Um dos mitos contemporâneos diz que a globalização torna o Estado social insustentável, sobretudo nos países pequenos. A direita regozija e a esquerda protesta, mas ambas aceitam a sua inevitabilidade. O mito, porém, não sobrevive à análise: as economias mais integradas no comércio internacional são as dos pequenos países - os mesmos que construíram os Estados sociais mais generosos. Parte da explicação é esta: a vulnerabilidade do mercado interno a choques exógenos incentiva à coordenação entre Governo, capital e trabalho, e favorece a construção de compromissos de classe e de instituições que protegem contra os humores do mercado.

 

A discussão é particularmente actual no momento em que o PS propõe ao país um duplo pacto: para o reforço da internacionalização da economia e para a expansão do Estado social.
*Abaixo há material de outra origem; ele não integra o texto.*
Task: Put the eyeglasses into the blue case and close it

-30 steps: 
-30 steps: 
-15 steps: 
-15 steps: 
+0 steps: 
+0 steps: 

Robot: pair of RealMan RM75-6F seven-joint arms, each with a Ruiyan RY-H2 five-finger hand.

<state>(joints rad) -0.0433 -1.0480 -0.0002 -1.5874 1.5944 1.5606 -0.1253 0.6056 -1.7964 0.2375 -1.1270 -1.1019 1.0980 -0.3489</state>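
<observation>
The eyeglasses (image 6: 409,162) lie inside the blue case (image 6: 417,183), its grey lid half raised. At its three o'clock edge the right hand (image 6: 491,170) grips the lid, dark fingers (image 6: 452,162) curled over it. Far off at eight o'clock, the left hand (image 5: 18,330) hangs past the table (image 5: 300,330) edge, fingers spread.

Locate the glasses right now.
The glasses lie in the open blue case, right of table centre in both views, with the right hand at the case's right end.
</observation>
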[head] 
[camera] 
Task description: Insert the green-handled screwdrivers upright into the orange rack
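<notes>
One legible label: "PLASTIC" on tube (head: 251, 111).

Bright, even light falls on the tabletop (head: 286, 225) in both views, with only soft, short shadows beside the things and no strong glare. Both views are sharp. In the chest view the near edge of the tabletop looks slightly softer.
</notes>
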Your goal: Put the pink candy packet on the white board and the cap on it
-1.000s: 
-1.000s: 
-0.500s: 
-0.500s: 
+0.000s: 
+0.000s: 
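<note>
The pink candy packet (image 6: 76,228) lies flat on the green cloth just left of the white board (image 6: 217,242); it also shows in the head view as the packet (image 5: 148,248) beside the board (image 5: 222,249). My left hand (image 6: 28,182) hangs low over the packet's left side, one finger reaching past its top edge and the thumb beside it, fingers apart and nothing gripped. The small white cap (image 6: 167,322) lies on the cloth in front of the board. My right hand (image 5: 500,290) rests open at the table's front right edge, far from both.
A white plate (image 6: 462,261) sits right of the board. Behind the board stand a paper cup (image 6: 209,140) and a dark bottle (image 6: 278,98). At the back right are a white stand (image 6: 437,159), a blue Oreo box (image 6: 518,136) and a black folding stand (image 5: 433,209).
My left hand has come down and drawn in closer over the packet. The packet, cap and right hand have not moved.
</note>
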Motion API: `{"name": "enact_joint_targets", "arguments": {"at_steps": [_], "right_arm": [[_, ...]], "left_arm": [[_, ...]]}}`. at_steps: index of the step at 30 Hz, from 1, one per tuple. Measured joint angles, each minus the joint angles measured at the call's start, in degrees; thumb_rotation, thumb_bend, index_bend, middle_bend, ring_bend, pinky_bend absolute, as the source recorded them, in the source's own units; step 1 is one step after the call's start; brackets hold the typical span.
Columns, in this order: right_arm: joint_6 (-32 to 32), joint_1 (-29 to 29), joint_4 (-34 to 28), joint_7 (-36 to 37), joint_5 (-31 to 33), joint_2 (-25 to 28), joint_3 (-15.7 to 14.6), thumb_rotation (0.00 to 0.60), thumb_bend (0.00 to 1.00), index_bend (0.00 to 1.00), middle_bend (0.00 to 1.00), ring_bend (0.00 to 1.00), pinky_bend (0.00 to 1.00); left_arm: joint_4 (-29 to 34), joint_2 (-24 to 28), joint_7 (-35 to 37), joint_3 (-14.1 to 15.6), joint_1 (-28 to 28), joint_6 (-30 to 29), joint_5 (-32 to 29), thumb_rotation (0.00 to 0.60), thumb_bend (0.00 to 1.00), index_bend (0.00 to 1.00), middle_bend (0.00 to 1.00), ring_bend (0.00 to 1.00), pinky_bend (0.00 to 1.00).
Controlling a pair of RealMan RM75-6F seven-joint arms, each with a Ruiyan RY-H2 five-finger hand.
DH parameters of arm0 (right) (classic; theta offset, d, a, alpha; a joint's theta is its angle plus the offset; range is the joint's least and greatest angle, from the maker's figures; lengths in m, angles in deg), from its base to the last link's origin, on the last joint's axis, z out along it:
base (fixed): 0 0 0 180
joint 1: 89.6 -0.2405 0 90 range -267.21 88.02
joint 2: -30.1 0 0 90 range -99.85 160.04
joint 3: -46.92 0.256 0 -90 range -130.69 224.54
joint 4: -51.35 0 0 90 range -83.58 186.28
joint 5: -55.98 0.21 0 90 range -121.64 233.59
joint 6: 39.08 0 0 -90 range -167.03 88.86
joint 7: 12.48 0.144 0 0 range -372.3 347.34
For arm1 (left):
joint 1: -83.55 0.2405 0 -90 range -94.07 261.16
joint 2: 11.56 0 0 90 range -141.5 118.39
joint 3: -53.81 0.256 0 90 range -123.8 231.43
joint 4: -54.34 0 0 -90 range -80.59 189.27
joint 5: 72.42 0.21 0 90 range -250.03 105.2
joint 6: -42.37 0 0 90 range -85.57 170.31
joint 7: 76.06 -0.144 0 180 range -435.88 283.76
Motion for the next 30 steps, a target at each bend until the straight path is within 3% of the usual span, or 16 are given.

Os pactos complementam-se porque permitem aumentar a coerência entre os regimes de produção de bens transaccionáveis e de protecção das pessoas. Claro que é impossível copiar as instituições ou a trajectória dos países europeus pós-1945: em Portugal, a representação do capital e do trabalho é menos unificada; a taxa de sindicalização no privado é muito reduzida; grande parte dos empregadores e trabalhadores é pouco qualificada; o tecido económico tem bolsas de baixíssima produtividade. Sabemos, porém, que as instituições condicionam a acção dos parceiros, mas não a determinam. A escolha da estratégia é, por isso, decisiva.

 

A estratégia do duplo pacto aposta na definição dos clusters que merecem a aposta prioritária dos sistemas público e privado de inovação. Aposta em medidas de apoio à capacidade organizacional das firmas e à sua inserção em redes internacionais. Aposta na qualificação de pessoas ao nível do ensino superior e do secundário. Aposta em níveis elevados de contratação colectiva e moderada segurança laboral. Aposta em trabalhadores mais bem pagos; num país onde o salário mediano ronda os 700€ e cerca de 500.000 ganham o salário mínimo, é preciso prosseguir o aumento deste, medindo o impacto no emprego. É possível, porém, aumentar o rendimento do trabalhador se o Estado fornecer um complemento ao salário; a medida, que existe em inúmeros países, consta do programa do PS.

 

Os pactos não se complementam por acção da mão invisível do mercado, mas da mão visível do compromisso. O duplo pacto incentiva ao aprofundamento da coordenação cooperativa da economia, essa dinâmica negocial entre Governo, empresas e sindicatos, assente na concertação, na persuasão, e no incentivo - numa palavra, na política. Se alguns reduzem isto a “negociatas”, é porque lhe têm horror.